"O que é que se encontra no início? O jardim ou o jardineiro? É o jardineiro. Havendo um jardineiro, mais cedo ou mais tarde um jardim aparecerá. Mas, havendo um jardim sem jardineiro, mais cedo ou mais tarde ele desaparecerá. O que é um jardineiro? Uma pessoa cujo pensamento está cheio de jardins. O que faz um jardim são os pensamentos do jardineiro. O que faz um povo são os pensamentos daqueles que o compõem." (Rubem Alves)

quarta-feira, 6 de fevereiro de 2013

JORNAL O POVO FLAGRA FRAUDE NO DETRAN-CE

A oferta de fraudar o serviço público agora bate descaradamente à porta. A promessa é de, mediante um pagamento por fora, no valor de R$ 800, o grupo conseguir resolver problemas de documentações e infrações cometidas. No caso, a oferta feita a um empresário local envolve um esquema dentro do Departamento Estadual de Trânsito (Detran) do Ceará. Ele teria que dar dinheiro para "zerarem" 24 pontos de sua carteira de motorista. Com uma câmera escondida, O POVO filmou o golpe.

A fraude tem o formato delivery. O “cliente” do esquema é atendido por telefone, em casa ou no trabalho. É o grupo que vai atrás dos motoristas com a informação da pontuação excedida na Carteira Nacional de Habilitação (CNH). Pelas regras do Código de Trânsito Brasileiro, quem tem 21 pontos precisa dar esclarecimentos ao Detran antes de renovar o documento. É nesse momento que o esquema se apresenta.

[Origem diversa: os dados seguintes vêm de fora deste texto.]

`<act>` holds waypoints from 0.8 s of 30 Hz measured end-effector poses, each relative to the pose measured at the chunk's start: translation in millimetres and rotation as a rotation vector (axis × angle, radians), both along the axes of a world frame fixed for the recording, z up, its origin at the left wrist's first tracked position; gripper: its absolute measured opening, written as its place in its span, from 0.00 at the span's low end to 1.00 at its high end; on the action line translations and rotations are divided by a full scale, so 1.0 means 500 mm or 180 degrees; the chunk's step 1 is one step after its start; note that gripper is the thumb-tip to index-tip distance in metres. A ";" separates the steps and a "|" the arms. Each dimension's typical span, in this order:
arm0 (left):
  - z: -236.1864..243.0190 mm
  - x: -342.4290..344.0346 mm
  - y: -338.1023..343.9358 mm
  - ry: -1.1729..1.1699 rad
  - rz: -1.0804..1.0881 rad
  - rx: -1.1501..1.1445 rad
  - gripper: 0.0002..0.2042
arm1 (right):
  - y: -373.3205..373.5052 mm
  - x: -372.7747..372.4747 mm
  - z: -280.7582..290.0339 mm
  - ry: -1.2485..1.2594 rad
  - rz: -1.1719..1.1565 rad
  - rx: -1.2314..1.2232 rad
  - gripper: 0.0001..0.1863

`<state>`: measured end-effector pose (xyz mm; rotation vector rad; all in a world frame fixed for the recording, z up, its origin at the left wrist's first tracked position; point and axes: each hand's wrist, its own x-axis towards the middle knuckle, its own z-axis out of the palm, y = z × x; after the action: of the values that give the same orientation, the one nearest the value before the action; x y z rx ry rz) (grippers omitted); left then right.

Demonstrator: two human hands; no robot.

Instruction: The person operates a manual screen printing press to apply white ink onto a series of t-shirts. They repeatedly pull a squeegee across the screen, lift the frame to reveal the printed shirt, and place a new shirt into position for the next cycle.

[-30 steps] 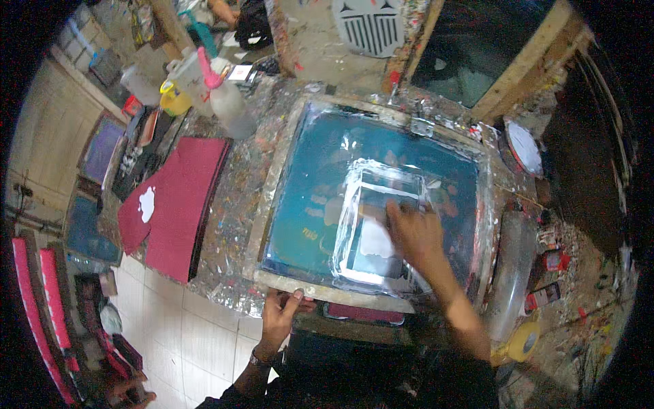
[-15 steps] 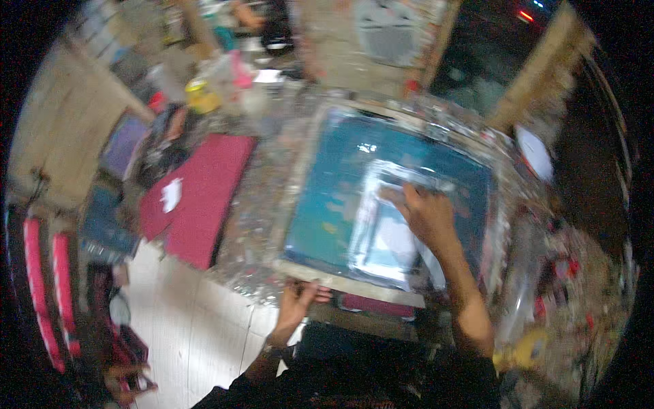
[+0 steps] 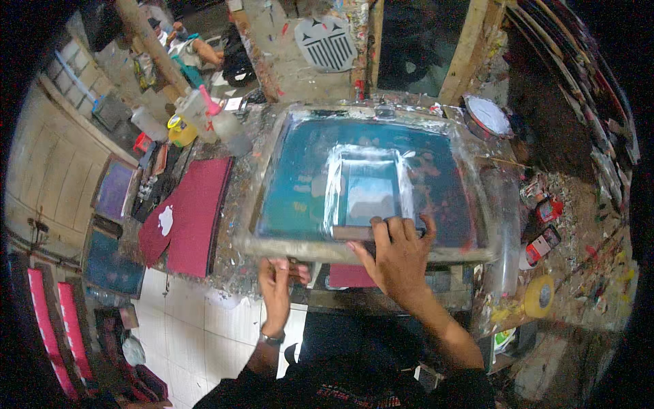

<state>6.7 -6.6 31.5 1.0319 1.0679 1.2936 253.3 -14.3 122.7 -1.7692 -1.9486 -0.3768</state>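
A silk-screen frame (image 3: 310,247) with blue-green mesh lies before me on the worktable. White ink rims the pale rectangular window (image 3: 371,187) at its middle. My right hand (image 3: 402,259) is closed around a wooden-handled squeegee (image 3: 349,233) at the window's near edge, thumb toward me and fingers over the far side. The squeegee's blade is hidden. Just below the frame's near left edge is my left hand (image 3: 276,279), a watch on its wrist. Its fingers stretch to the right, slightly blurred, and hold nothing visible. Maroon material (image 3: 349,276) shows under the frame's near edge.
Maroon sheets (image 3: 197,218), one with a white print, lie left of the frame. Bottles and a yellow tub (image 3: 180,131) stand beyond them. To the right are a white-filled bowl (image 3: 488,116), a tape roll (image 3: 539,296) and a phone-like object (image 3: 543,247). A person (image 3: 194,51) sits far left.
My right hand has come from the middle of the screen to the window's near edge. My left hand has let go of the frame's near edge. The view has turned and sharpened.
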 end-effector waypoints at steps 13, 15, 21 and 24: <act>-0.057 0.183 0.473 0.4702 -0.0980 0.2318 0.36 | 0.348 0.106 0.450 -0.0167 -0.0329 0.0245 0.45; -0.097 0.154 0.468 0.4752 -0.0870 0.2327 0.35 | 0.359 0.098 0.476 -0.0095 -0.0214 0.0045 0.46; 0.026 0.133 0.337 0.2031 0.0162 0.1382 0.12 | 0.479 0.222 0.524 -0.0064 -0.0650 0.0307 0.57; -0.003 -0.106 0.186 0.1714 0.2002 0.0744 0.10 | 0.578 0.229 0.488 0.0231 -0.0510 0.0235 0.61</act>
<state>-46.1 86.4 29.8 1.3210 1.7801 1.7155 368.0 274.7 366.8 -1.8701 -1.7270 -0.4269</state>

A partir do sistema de monitoramento de dados do Detran, um funcionário “atalha” a informação sobre o guiador que está com os pontos a mais. Em vez de lançar a informação aos computadores do órgão, ele freia a mensagem e aciona uma intermediária. É a pessoa que vai ao motorista oferecer os “serviços”.

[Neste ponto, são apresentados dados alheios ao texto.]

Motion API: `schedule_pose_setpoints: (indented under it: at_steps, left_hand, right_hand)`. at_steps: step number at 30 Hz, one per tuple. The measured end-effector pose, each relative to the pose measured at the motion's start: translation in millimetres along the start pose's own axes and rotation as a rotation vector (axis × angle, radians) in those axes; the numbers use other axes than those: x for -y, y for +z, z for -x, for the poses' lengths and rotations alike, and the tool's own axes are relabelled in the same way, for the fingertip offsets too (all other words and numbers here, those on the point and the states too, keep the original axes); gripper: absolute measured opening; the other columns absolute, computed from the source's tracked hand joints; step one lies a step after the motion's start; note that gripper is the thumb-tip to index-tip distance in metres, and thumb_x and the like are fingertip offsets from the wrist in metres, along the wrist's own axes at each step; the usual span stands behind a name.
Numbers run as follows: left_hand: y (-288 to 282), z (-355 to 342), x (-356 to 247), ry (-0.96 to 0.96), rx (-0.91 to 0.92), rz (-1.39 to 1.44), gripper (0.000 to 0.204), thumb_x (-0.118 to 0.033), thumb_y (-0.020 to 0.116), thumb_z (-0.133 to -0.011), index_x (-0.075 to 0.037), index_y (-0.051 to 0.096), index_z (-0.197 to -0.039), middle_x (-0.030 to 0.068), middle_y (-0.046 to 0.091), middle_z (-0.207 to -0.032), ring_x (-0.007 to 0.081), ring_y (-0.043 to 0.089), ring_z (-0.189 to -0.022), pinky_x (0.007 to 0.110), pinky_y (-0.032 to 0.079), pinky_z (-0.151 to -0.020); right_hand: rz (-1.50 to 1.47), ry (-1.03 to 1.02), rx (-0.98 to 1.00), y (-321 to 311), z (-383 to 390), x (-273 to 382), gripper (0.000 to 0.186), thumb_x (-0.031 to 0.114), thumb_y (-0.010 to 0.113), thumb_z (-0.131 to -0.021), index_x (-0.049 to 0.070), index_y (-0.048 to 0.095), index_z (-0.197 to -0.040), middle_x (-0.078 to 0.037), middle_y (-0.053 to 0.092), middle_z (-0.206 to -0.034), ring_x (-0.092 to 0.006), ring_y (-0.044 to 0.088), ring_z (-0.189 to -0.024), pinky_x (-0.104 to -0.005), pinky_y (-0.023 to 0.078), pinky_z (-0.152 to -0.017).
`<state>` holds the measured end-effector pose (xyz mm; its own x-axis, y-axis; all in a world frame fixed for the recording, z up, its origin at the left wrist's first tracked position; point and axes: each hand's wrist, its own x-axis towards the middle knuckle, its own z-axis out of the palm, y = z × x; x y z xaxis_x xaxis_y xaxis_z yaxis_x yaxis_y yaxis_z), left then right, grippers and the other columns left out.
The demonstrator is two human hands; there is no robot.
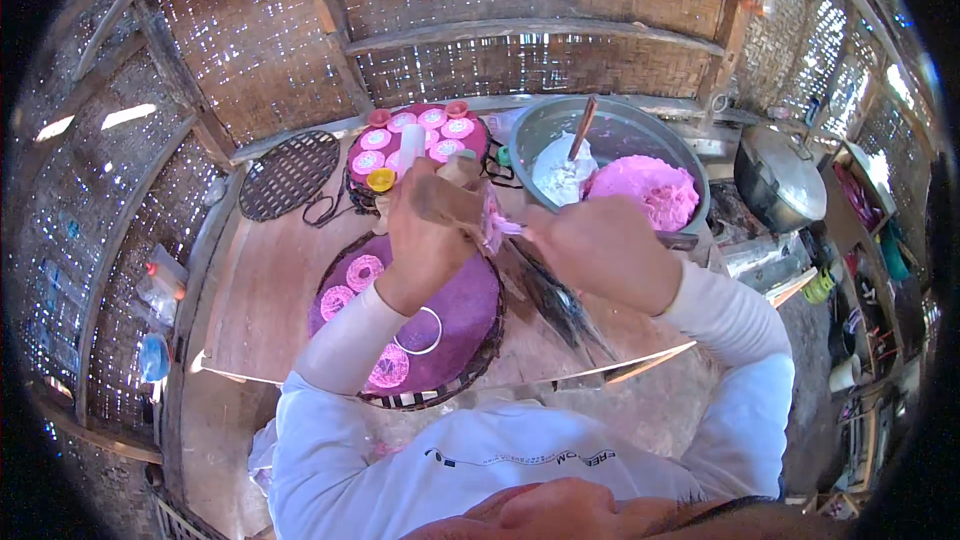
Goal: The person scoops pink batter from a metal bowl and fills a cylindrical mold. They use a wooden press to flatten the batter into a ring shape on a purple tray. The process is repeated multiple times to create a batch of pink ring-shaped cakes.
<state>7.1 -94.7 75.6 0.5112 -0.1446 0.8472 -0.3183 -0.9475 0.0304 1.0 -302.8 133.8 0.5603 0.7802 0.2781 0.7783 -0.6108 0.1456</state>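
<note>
Left hand (428,230) is clenched on a small cup-like mould (447,198), and right hand (592,245) pinches pink dough (497,228) against it. Just below the grip lies the purple-covered round tray (470,310); beyond it, up and right, the metal basin (640,125).

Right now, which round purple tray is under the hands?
The near tray, under the left hand; it holds few pink rings. The far tray is full.

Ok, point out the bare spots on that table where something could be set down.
Bare wood lies left of the purple tray, below the dark woven mat, out to the table's left edge. A smaller strip runs at the front right edge. The back is crowded: the tray of pink cups and the big metal basin. Both hands work mid-table.
</note>
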Motion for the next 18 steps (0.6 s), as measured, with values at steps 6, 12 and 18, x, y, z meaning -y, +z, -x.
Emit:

A propina não é pedida logo no início da conversa. No caso do empresário que testemunhou o flagrante, ele foi primeiro procurado na porta da empresa pela mulher. Era cedo da manhã de 22 de janeiro último. Como não estava ainda no trabalho, o empresário foi acionado pela secretária e decidiu falar com ela ao telefone. A mulher apresentou-se como Diana, indicada por P., um funcionário terceirizado do posto do Detran na Aldeota. Ela disse que já estava ali para “providenciar a defesa” dele.

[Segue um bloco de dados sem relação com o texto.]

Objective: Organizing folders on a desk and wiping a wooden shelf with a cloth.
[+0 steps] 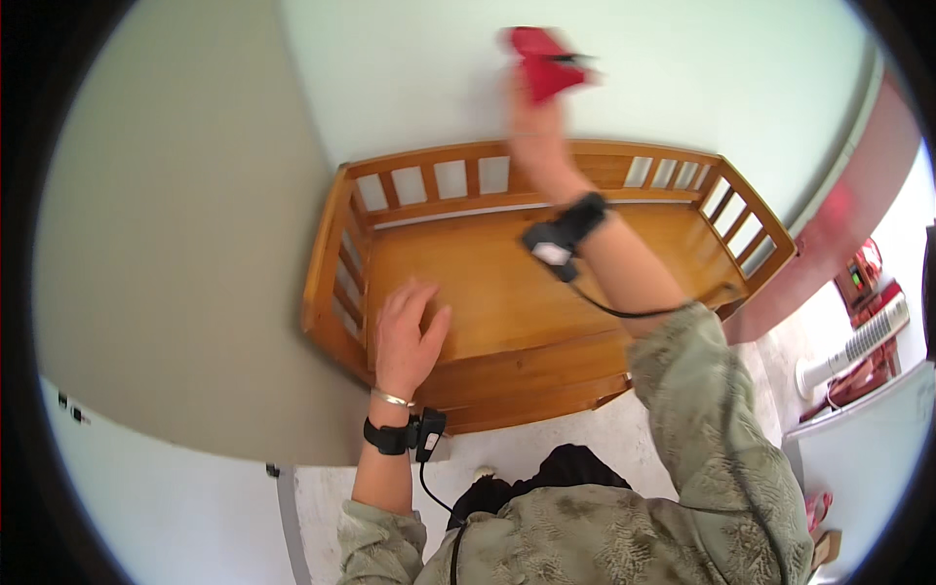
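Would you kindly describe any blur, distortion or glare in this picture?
In the head view, the right hand and red object are motion-blurred; the left hand looks sharper; the wooden bench bows under fisheye distortion; the far right looks partly washed out; the corners are black.

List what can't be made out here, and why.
Head view: the red item, its kind lost to motion blur.
Head view: the right hand, fingers hidden by the red item and blur.
Head view: part of the bench, behind the right forearm.
Head view: whether the left hand touches the bench; its back hides the palm.
Head view: red things at right, small and partly covered by the fan.
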The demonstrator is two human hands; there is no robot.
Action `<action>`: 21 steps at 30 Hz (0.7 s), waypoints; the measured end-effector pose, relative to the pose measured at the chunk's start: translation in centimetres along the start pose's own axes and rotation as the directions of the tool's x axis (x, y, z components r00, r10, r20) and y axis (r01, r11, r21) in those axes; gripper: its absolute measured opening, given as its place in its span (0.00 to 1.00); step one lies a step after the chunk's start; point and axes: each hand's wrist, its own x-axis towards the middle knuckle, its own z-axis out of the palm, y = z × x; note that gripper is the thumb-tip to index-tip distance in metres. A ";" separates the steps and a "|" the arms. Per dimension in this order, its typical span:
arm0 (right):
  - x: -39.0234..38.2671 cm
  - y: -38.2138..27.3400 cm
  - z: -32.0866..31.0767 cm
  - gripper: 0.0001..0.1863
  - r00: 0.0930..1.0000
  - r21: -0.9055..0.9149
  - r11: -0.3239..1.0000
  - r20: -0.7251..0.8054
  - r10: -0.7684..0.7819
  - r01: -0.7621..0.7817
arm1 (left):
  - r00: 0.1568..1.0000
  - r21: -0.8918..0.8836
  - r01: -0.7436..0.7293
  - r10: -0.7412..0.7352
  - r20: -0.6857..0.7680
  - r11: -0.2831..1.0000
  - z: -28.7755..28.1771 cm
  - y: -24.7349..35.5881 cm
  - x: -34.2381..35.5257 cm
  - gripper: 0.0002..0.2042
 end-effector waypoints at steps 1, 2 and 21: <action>0.1 1.6 3.0 0.18 0.998 -0.108 0.992 0.020 -0.060 0.061 | 0.995 -0.003 0.055 -0.055 0.079 0.998 0.5 -0.2 0.1 0.15; -1.9 0.6 7.3 0.18 0.997 -0.277 0.960 0.074 -0.014 0.034 | 0.995 -0.005 0.053 -0.053 0.082 0.999 0.0 -0.9 -0.5 0.15; -3.4 7.1 -13.0 0.43 0.735 -0.625 0.434 0.663 -0.142 0.648 | 0.976 0.137 0.160 -0.178 0.127 0.977 0.5 0.8 0.0 0.17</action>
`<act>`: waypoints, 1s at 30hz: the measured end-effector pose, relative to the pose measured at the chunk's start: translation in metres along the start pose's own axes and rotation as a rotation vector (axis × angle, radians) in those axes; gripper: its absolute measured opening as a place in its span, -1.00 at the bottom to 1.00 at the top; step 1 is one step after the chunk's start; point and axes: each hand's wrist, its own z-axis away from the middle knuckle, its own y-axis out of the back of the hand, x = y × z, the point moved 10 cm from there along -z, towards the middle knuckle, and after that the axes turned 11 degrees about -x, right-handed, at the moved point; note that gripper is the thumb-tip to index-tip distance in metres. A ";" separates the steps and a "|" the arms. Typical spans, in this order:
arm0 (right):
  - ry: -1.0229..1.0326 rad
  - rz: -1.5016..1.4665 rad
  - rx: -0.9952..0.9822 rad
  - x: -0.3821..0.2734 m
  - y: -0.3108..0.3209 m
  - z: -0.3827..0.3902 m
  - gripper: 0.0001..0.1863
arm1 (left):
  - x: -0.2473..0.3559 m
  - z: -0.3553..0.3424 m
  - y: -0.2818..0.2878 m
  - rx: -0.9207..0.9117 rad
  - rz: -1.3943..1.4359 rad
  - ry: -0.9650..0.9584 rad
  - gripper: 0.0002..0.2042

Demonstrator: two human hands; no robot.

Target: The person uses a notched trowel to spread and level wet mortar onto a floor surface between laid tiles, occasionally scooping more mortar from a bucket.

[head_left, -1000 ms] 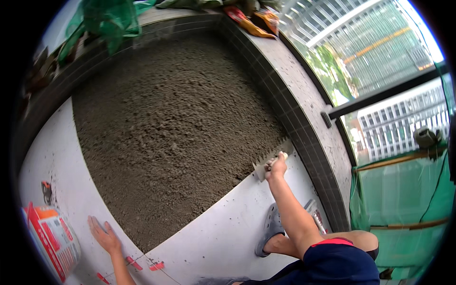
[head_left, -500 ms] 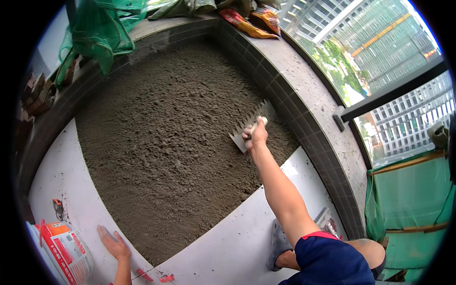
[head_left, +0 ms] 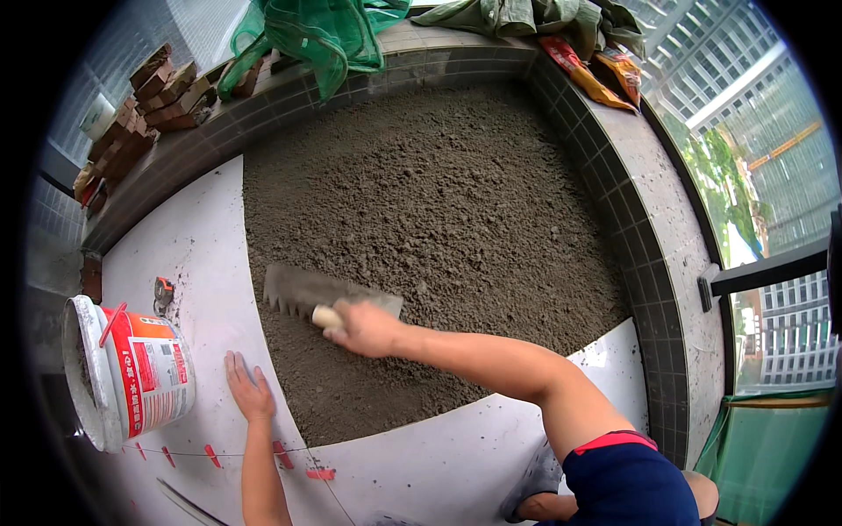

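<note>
Windows [head_left: 794, 329] and a low dark-tiled ledge [head_left: 633, 223] enclose rough grey mortar [head_left: 438, 193] and white floor tiles [head_left: 197, 237] bearing a bucket [head_left: 132, 381]. At the mortar's left side, a notched trowel [head_left: 307, 287] has its handle clamped in the right hand's [head_left: 367, 330] fingers; the left hand [head_left: 252, 393] lies flat on white tile, thumb spread. The bucket's label [head_left: 158, 359] shows red, white and orange printing.
</note>
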 end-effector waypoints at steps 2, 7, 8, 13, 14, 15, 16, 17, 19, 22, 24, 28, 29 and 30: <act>-0.025 0.076 -0.113 -0.007 -0.009 -0.006 -0.57 | -0.014 0.004 0.000 -0.003 -0.008 0.032 -0.48; -0.170 0.161 0.182 0.064 0.121 -0.016 -0.60 | -0.013 0.006 0.008 -0.022 -0.034 0.105 -0.50; -0.291 0.112 0.237 0.089 0.151 -0.017 -0.60 | -0.016 0.008 0.013 -0.020 -0.053 0.116 -0.50; -0.552 0.012 0.714 0.223 0.304 0.062 -0.49 | -0.018 0.009 -0.001 -0.009 -0.034 0.096 -0.49; -0.610 0.060 0.791 0.248 0.328 0.088 -0.48 | -0.014 0.008 -0.006 -0.025 -0.019 0.102 -0.48; -0.665 0.096 0.853 0.261 0.342 0.111 -0.47 | -0.014 0.007 -0.004 -0.026 -0.017 0.101 -0.49; -0.707 0.141 0.906 0.270 0.354 0.133 -0.46 | -0.012 0.006 -0.003 -0.025 -0.013 0.101 -0.49; -0.765 0.185 0.920 0.279 0.363 0.152 -0.47 | -0.011 0.004 -0.003 -0.021 -0.011 0.102 -0.49; -0.741 0.196 0.961 0.267 0.365 0.173 -0.48 | -0.016 0.006 0.000 -0.016 -0.040 0.093 -0.50; -0.577 0.262 0.970 0.255 0.379 0.182 -0.59 | -0.014 0.004 0.001 -0.024 -0.054 0.086 -0.52; -0.613 0.457 0.949 0.255 0.396 0.179 -0.61 | -0.017 0.005 -0.002 -0.032 -0.071 0.101 -0.54; -0.580 0.546 0.917 0.265 0.425 0.159 -0.63 | -0.019 0.004 -0.006 -0.048 -0.129 0.174 -0.54; -0.543 0.544 0.929 0.267 0.433 0.153 -0.63 | -0.027 0.005 -0.011 -0.047 -0.143 0.196 -0.54; -0.546 0.548 0.954 0.265 0.440 0.147 -0.62 | -0.030 0.003 -0.015 -0.045 -0.159 0.217 -0.54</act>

Diana combinou de falar pessoalmente com o empresário no dia seguinte. E já se encontrariam na sede do Detran na Maraponga. Ela já estava no local, perguntando se o empresário havia chegado (ligou várias vezes, “o senhor já chegou?”), quando orientou que ele procurasse um terceiro personagem do esquema: “Procure o N. no guichê 12”.

O empresário disse ter desconfiado da situação, mas deu entrada no trâmite para reaver legalmente a carteira. “Cheguei a perguntar se eu estava fazendo alguma coisa irregular, diziam que era tudo normal”, conta. E seguiu os procedimentos orientados por N. Diana chegou a ligar para o empresário “três ou quatro vezes”, perguntando se estava tudo bem.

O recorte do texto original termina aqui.